ACTION ITEM: Please repeat each line below exactly, with no images in the copy.

### SUPPLIED MATERIAL

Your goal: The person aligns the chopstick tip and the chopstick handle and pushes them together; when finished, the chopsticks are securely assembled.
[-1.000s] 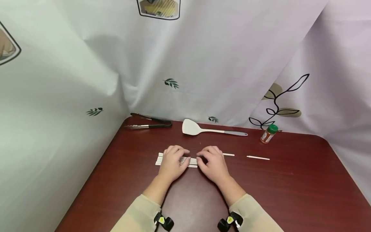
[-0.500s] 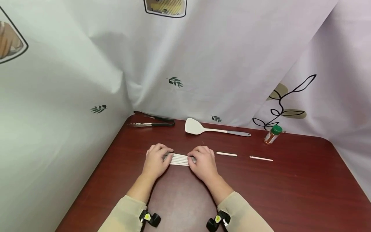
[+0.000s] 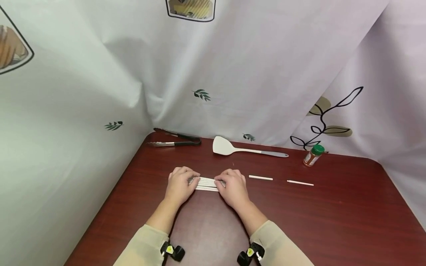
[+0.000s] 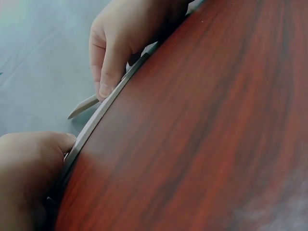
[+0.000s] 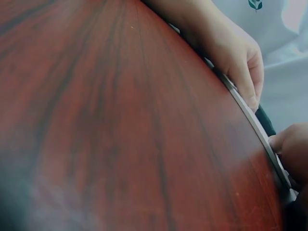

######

SOLUTION:
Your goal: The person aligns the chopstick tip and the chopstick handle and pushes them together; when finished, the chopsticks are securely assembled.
[-1.000s] 
[-0.500s] 
[+0.000s] 
[+0.000s] 
[+0.000s] 

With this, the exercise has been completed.